REPUBLIKA.CO.ID, JAKARTA -- Pakar Hukum Tata Negara, Margarito Kamis menilai keputusan Presiden Joko Widodo menunda pelantikan Komjen Budi Gunawan sebagai Kapolri melanggar konstitusi. Ia bahkan menilai hal ini bisa memicu DPR mengajukan hak menyatakan pendapat yang berujung pada upaya memakzulkan presiden.
Margarito menjelaskan menurut UU Nomor 2 tahun 2002 tentang Kepolisian, seseorang dicalonkan sebagai Kapolri bersifat imperatif atau mengikat. Sehingga jika tidak dilantik maka sama artinya Jokowi mempermainkan hukum dan DPR.

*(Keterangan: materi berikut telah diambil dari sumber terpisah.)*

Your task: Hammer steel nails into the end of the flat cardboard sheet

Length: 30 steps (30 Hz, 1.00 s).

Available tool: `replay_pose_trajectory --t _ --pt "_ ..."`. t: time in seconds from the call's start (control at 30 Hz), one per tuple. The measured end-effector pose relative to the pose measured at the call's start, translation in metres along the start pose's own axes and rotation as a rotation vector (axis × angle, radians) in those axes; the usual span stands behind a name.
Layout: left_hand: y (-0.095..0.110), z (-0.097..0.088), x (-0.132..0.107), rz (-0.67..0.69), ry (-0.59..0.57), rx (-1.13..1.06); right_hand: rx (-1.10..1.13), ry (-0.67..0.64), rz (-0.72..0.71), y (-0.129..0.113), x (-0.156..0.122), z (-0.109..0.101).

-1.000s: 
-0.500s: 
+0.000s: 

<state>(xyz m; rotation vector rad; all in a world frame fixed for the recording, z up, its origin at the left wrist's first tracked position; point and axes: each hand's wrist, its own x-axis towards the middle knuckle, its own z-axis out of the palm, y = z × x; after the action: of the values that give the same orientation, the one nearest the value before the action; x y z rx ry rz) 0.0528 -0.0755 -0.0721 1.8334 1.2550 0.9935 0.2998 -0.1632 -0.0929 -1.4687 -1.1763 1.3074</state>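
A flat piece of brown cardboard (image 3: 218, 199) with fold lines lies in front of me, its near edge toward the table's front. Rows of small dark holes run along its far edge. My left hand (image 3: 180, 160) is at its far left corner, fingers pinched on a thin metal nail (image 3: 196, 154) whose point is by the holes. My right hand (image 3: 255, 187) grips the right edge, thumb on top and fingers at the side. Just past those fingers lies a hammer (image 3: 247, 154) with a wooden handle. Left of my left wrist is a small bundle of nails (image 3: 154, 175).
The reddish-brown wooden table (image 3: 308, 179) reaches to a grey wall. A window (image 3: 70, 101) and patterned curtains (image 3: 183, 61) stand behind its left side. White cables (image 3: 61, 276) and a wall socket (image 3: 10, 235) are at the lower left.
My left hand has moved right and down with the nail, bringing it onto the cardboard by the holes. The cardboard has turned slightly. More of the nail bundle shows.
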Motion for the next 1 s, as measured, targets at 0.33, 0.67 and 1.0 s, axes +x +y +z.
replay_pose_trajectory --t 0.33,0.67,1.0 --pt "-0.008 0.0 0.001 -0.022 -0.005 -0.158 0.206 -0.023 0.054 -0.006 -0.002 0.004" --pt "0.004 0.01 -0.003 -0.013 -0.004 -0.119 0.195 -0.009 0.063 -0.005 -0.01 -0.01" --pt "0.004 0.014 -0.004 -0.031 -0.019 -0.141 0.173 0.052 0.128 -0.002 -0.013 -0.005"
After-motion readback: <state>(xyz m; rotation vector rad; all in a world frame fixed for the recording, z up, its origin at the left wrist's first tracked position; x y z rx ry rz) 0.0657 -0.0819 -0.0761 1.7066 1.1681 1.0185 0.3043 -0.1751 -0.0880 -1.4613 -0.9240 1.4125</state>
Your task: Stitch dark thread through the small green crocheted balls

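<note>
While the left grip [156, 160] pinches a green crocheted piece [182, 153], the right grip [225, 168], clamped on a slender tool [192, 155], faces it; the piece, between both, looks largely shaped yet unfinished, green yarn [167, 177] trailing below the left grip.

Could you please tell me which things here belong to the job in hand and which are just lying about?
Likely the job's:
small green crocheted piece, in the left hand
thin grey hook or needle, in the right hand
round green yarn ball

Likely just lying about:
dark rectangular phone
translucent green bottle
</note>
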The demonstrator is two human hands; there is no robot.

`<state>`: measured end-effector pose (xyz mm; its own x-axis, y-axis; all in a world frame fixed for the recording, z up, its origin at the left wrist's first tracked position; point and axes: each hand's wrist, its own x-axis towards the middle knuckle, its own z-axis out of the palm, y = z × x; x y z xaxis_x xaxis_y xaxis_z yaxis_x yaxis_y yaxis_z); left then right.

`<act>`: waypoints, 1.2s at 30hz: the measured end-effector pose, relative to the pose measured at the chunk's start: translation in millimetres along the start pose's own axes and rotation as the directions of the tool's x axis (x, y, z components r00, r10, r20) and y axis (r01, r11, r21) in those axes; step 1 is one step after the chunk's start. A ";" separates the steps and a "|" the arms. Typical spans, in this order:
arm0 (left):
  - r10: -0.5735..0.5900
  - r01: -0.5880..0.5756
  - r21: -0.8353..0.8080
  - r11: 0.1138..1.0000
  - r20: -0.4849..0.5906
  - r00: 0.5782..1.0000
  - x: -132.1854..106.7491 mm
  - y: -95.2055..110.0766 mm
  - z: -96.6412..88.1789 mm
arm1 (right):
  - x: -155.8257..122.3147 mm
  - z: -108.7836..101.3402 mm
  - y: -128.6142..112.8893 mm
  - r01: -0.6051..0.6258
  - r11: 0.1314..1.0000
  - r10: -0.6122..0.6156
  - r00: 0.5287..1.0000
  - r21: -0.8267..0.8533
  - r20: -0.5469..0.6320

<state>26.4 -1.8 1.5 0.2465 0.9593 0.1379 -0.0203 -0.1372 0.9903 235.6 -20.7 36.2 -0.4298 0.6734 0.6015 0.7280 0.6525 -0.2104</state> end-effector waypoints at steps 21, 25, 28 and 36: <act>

"Berdasarkan UU no.2 tahun 2002, Kalau presiden tidak lantik ini sama artinya mempermainkan hukum dan DPR. Dikonversi masuk perbuatan tercela. Cukup alasan untuk dijadikan impeachment, soal DPR berani atau tidak saya tidak tahu, tapi kalau hukum cukup," tegasnya, Ahad (18/1).
Ia pun menilai, alasan menghormati proses hukum yang disampaikan Jokowi tidak masuk akal. Hal itu lantaran, status tersangka telah disandang Budi Gunawan sebelum menjalani fit and proper test di DPR.
"Dalam bernegara harus tegas. Terima hasilnya. Jangan bikin alasan, lantik saja. Kecuali kalau dia (Jokowi) ingin situsi tambah rumit yang membuat DPR mengkonversi semua menjadi impeachment," jelasnya.
Margarito juga menilai langkah Presiden Jokowi memberhentikan Sutarman dan hanya mengangkat Plt Kapolri adalah hal yang salah. Sebab pemberhentian Kapolri dan pelantikan Kapolri baru merupakan satu paket.
"Apa alasan mendesak Kapolri dihentikan dan angkat Plt. Kalau baca UU 2/2002 secara eksplisit harusnya angkat Plt diminta persetujuan ke DPR, kecuali kalau negara ugal-ugalan. Saya tidak ada urusan dengan politik, tapi dengan hukum," katanya.